When she leaves, it’s in the middle of the night while her father’s out looking for Rebecca for the thousandth time.

She goes to see if she can fit into Hollywood, because she’s always been good at acting.

(It makes sense at the time.)

Lynn doesn’t look back.

(But a part of her wishes her father would come and get her.)

She calls Bill only once, a few months later, finds out that her sister’s shacked up with someone named McCutcheon.

Rebecca’s six months along (and she hadn’t even known she was going to have a baby) and their father is frantic, wants the baby to be cared for properly and is willing to take the baby in himself if Rebecca would agree to it. Their father is convinced that her sister can’t care for a child, doesn’t have enough self-control, and that the McCutcheon guy won’t be around for long. Bill wants to know where she is because their father’s becoming desperate, needs her help and Bill’s getting worried because their father seems to be forgetting little things-

Lynn almost says yes, almost rushes home because she wants to press a hand against Rebecca’s stomach, see if she can feel anything. She wants to help her father and be there when the baby’s born, wants to count the fingers and the toes and spoil the baby when it comes. And maybe Rebecca will get better, will be… herself again.

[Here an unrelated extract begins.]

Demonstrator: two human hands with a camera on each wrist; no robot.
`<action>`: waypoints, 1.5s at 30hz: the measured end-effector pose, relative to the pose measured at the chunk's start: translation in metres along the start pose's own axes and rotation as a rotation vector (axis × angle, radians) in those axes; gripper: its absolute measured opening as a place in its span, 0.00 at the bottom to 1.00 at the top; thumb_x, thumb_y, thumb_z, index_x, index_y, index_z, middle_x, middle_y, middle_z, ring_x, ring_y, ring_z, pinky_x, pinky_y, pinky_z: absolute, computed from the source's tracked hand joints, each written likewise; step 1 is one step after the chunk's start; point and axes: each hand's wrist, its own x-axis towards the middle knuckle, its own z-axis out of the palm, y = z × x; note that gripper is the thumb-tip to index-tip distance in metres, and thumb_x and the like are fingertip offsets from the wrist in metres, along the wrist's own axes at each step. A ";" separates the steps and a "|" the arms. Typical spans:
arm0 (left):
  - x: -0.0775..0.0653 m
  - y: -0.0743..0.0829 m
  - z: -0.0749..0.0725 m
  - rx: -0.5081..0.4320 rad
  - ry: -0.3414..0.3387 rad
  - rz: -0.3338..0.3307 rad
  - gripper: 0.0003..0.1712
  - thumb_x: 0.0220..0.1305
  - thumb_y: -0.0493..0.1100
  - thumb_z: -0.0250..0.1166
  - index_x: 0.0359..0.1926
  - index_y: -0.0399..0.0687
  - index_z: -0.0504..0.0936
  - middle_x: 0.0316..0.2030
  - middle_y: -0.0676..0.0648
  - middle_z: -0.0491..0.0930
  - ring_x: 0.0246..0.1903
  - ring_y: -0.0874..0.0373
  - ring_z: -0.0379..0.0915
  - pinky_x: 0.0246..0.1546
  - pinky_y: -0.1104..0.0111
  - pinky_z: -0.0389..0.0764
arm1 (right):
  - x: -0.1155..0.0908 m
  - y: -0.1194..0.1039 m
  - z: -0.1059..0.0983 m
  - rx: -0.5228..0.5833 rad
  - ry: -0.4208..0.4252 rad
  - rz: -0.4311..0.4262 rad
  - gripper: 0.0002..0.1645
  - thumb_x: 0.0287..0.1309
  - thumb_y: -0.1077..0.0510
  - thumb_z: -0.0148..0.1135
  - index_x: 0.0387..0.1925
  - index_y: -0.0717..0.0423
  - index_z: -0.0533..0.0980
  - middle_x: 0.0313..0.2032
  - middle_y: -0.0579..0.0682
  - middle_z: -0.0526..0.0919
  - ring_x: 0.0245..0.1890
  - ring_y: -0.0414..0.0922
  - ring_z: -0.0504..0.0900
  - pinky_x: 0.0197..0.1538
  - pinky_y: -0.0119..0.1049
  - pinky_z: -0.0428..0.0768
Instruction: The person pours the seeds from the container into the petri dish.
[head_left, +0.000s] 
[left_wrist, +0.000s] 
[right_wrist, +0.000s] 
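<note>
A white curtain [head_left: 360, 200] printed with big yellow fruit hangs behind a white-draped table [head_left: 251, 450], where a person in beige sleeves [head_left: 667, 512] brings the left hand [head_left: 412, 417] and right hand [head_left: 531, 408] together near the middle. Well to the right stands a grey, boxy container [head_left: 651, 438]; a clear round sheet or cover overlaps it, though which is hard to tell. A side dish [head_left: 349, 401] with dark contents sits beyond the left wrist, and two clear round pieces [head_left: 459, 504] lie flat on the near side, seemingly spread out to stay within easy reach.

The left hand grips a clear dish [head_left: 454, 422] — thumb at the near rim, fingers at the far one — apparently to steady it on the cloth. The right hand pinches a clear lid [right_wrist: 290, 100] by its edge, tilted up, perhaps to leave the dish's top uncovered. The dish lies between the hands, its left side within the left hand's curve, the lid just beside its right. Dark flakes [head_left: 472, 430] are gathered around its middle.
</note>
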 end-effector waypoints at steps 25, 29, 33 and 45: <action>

(Maybe she’ll get her big sister back, her father will stop worrying… maybe Bill will come home… maybe... mom...)

But she’s going to be in a commercial and people say she's got potential.

So she hangs up and stops thinking about her family.

Aaron Echolls has a wife that he doesn’t seem to remember around Lynn and a daughter he talks about all day long, shows her pictures to Lynn between takes and laughs low and rich as he brags about how perfect she is. He loves the little girl so much it makes her heart flutter in her chest because he doesn’t seem to care how silly other people may find the adoration.

He’s a star, not the biggest but they say he’s the next big thing, and he laughs at her bad jokes.

His hand’s always feel a little too firm against her skin during filming and one day by the catering table, she kisses him cautiously as he’s telling her about how his daughter’s already riding her bike without training wheels.

Their affair is carried out in their trailers between takes, and when it hits the tabloids, she panics until Aaron assures her that he was already planning to divorce his wife, that he only married her because she gave him a daughter but it’s different with Lynn, the way Lynn makes him feel…

The way Lynn makes him happy.

By the time the movie is released, they’re on the red carpet together, Aaron’s palm warm (firm and steady) against her back. He takes her home with him, she lives there through the divorce proceedings and he still wins because Gina is one hell of a lawyer (she’s just Gina, as if she’s a family friend) and because he’s famous now and not just some other actor.

His daughter hates her and within a few months, the feeling is mutual.

But Aaron wants more kids and she thinks that she may want to have a baby because she thinks about it all the time and she knows she won’t choose one child over the other like her father did (not that she thinks about her father) and sometimes she thinks about her little niece, probably small and chubby.

She'll be a wonderful mother.

The tabloids say he’s cheating on her.

It’s not true, Lynn decides, and struggles to deal with his daughter while he’s out- while he’s out working.

He’s getting more offers than she is but that’s okay, she doesn’t care about that.

Then she misses her period and is ecstatic until she learns it was just a missed period, just stress as she tries to finish a movie because they’re about to run over in time. She ignores the tabloids and walks down the red carpet on Aaron’s arm, jaw aching as she smiles and laughs and tells the reporters that, yes, they’re planning a family and trying hard.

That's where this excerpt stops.